*Task instructions*
The reply consists of one number only: how many lines in the listing below contain the word "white".

*Stored data*
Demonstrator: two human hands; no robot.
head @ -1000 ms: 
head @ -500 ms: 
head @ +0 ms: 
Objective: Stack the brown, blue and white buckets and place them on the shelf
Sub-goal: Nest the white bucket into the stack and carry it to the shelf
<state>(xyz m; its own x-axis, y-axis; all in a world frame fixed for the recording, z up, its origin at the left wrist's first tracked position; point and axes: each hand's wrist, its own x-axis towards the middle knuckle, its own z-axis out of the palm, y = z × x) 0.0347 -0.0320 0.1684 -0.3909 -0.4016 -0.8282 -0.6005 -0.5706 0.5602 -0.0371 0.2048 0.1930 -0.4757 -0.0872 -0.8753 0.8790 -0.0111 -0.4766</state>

*Reply*
2